Los perpetradores
Por: Piedad Bonnett
Entre los episodios más vergonzosos de la historia reciente de Colombia se cuenta el de los “falsos positivos”, que ocupan otra vez los titulares debido a que en el cementerio de Dadeiba la JEP, con apoyo de otras entidades, ha comenzado la exhumación de los que, según un militar que testimonia, son los restos de 75 víctimas de ejecuciones extrajudiciales cometidas por miembros del Ejército. Las crónicas periodísticas son espeluznantes. En la de El Espectador, el militar cuenta cómo tres jóvenes fueron asesinados con una M-60, cuyos proyectiles los impactaron “en la cara, el pecho y la cabeza”; (“los destrozaron”, comenta uno de los investigadores, por el poder del arma). También narra la dolorosa agonía de un muchacho de 15 años. “Aquí se traían los muertos, se les ponía una muda de ropa negra y la pólvora en las manos”. Brutal.

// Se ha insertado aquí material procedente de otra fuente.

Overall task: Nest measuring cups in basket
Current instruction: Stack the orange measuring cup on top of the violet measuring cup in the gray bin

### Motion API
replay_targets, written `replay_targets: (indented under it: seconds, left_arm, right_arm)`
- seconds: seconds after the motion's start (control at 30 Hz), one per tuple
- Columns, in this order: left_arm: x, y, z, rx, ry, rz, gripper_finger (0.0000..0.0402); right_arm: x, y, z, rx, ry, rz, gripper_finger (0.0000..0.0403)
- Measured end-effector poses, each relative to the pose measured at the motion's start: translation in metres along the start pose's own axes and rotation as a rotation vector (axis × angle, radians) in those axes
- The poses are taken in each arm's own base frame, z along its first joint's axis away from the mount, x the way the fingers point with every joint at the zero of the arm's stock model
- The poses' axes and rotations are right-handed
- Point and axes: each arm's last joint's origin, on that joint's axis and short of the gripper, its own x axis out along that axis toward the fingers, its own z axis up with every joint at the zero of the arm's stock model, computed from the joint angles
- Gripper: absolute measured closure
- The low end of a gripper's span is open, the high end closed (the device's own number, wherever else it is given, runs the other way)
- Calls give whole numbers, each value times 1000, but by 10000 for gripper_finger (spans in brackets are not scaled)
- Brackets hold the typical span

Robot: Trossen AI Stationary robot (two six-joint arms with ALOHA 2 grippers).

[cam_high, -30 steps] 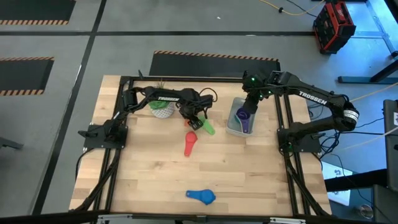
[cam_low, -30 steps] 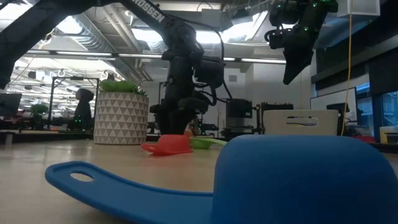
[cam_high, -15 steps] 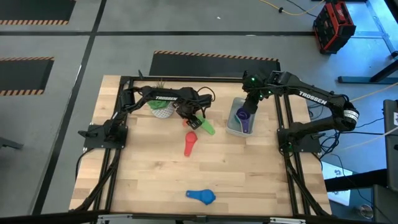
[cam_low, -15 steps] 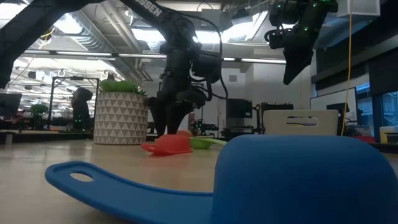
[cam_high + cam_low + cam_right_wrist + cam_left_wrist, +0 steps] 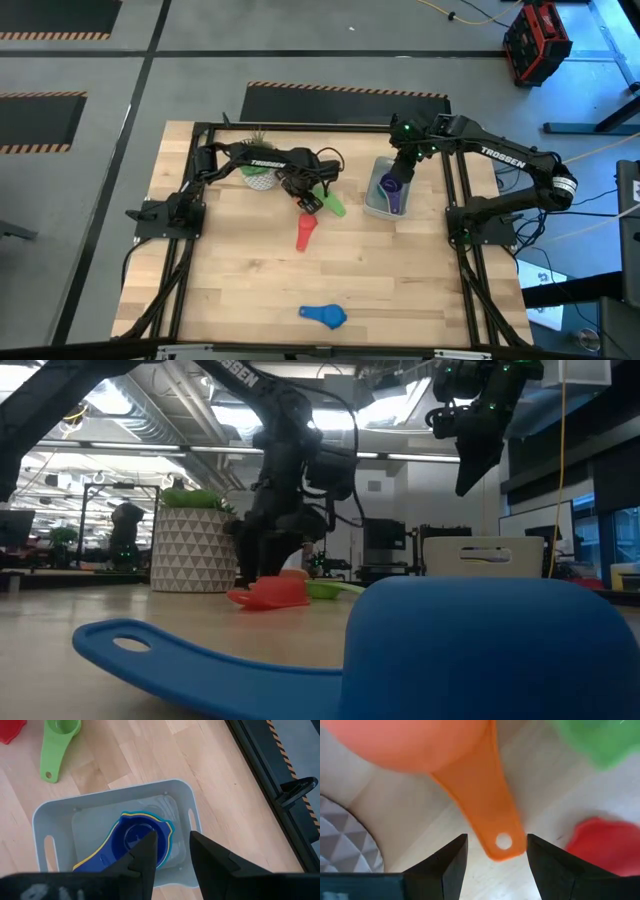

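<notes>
- Our left gripper (image 5: 496,854) is low over the counter (image 5: 400,290) beside the white pot (image 5: 261,178), fingers (image 5: 447,865) spread either side of the orange cup's (image 5: 470,775) handle tip, not clamped on it.
- The orange cup lies on the counter; the green cup (image 5: 331,204) is just beside it, and the red cup (image 5: 305,231) sits a bit nearer the counter's front.
- The blue cup (image 5: 325,315) lies alone near the front edge, well apart from the rest.
- Our right gripper (image 5: 171,849) hangs above the basket (image 5: 112,800), fingers (image 5: 143,857) partly apart, holding nothing.
- In the basket we see nested cups (image 5: 137,840): a dark blue-purple one on top, with teal and yellow rims showing under it.
</notes>
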Motion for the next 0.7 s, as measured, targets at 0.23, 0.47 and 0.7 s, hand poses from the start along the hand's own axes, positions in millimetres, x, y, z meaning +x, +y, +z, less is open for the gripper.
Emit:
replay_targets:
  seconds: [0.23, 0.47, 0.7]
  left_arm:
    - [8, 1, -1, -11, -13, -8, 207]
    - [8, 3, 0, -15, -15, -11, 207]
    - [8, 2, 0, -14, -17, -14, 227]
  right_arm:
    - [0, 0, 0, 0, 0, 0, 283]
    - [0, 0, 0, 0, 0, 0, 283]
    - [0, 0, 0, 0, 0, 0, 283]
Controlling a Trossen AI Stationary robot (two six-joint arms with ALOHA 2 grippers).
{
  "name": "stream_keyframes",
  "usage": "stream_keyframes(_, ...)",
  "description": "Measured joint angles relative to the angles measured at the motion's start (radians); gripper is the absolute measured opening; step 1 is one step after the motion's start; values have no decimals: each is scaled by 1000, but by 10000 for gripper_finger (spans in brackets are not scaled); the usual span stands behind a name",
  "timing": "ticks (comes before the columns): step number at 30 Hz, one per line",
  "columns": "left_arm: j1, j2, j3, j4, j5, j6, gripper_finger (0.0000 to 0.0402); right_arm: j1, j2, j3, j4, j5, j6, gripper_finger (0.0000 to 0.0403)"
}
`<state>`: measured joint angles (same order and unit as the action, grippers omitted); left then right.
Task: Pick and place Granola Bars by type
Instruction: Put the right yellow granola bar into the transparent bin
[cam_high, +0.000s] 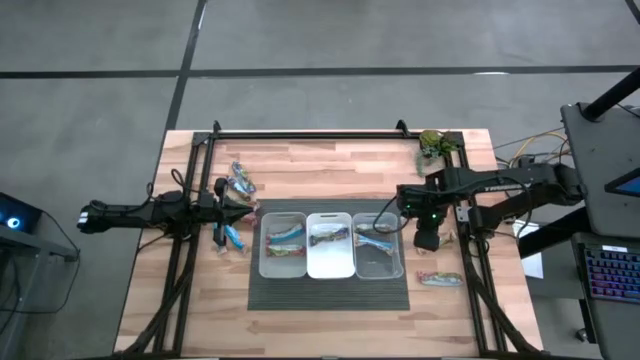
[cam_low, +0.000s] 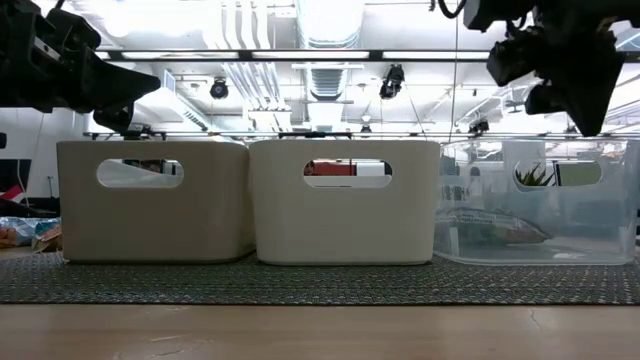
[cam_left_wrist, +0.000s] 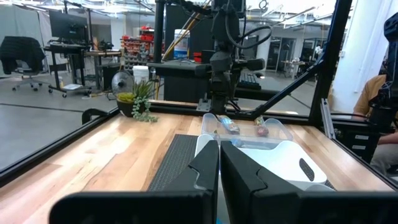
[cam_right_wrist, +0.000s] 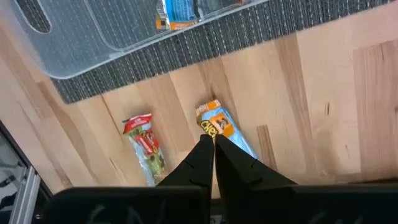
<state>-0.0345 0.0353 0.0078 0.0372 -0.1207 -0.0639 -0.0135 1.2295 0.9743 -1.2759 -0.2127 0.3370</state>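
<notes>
Granola bars lie flat on the table at its left side (cam_high: 240, 183) (cam_high: 232, 237), and more lie in the three bins (cam_high: 285, 236) (cam_high: 328, 235) (cam_high: 375, 240). At the right side lie a blue-and-orange bar (cam_right_wrist: 225, 127) and a red-marked bar (cam_right_wrist: 146, 148) (cam_high: 440, 279). My left gripper (cam_high: 247, 210) (cam_left_wrist: 219, 163) is shut and empty, raised beside the left bin's left wall. My right gripper (cam_high: 428, 240) (cam_right_wrist: 213, 144) is shut and empty, raised above the blue-and-orange bar, right of the right bin.
Three bins (cam_high: 262, 262) stand side by side on a dark ribbed mat (cam_high: 330, 295) at the table's middle. A green plant (cam_high: 433, 145) sits at the far right corner. A black frame rail (cam_high: 320, 135) runs along the far edge. Bare wood lies near the front edge.
</notes>
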Motion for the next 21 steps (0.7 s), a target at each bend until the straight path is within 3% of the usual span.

¿Qué seres humanos son capaces de hacer esto? ¿Son acaso monstruos o sicópatas? ¿O personas corrientes que en una situación extraordinaria se convierten en asesinos? Abram de Swann, profesor emérito de la Universidad de Amsterdam, controvierte en su libro, Dividir para matar, estas explicaciones, por cómodas e insatisfactorias; y da luces para examinar los episodios de exterminio masivo de la historia europea reciente.
Suena terrible, pero no nos digamos mentiras: exterminio masivo es el nombre que da cuenta de aniquilamientos a gran escala. A veces la razón es ideológica, como en el caso de los asesinatos de los miembros de la UP, a los que mataron por “comunistas” (en otras partes ha sido por ser judíos, musulmanes, armenios). Pero en el caso de los “falsos positivos”, por un motivo todavía más miserable: para mostrar supuestas bajas en combate y ganarse unos días de licencia, un ascenso, una bonificación. Los dos son ejemplos de lo que Swann llama “violencia asimétrica”, esa en que los perpetradores, armados y organizados, matan por consigna a individuos inermes, sin entrenamiento ni capacidad de defenderse. Ese tipo de violencia, dice el autor, sólo puede darse en un contexto en el que un régimen (o su equivalente) la justifica “con argumentos morales convenientes”. En el caso de los falsos positivos, yo diría que los argumentos son descaradamente inmorales: las vidas de los habitantes de calle, de los discapacitados o de muchachos sin trabajo no valen nada. Se trata del desprecio por el otro; y de asumir que la directriz de mostrar resultados justifica matar inocentes. Miserables.
Este tipo de asesino, dice De Swann, casi siempre asume su tarea con indiferencia, como “un trabajo sucio que hay que hacer”, actúa con “plena confianza de impunidad” y se acostumbra a la matanza. También es un sujeto difícil de investigar, pues actúa como si nada hubiera pasado. (En la crónica de Semana, el perpetrador-testigo se sienta a examinar su celular mientras los forenses cavan). Las preguntas del padre Francisco de Roux no pueden ser más esenciales y urgentes: “¿Por qué la sociedad se quedó en silencio cuando las masacres pasaron? ¿Qué nos pasaba como sociedad? ¿Qué responsabilidad tienen el Estado y otras instituciones?”. Por fortuna, y a pesar de muchos, la verdad empieza a aflorar en manos de la Comisión de la Verdad y de la JEP. Y los colombianos estamos obligados a respaldarlos.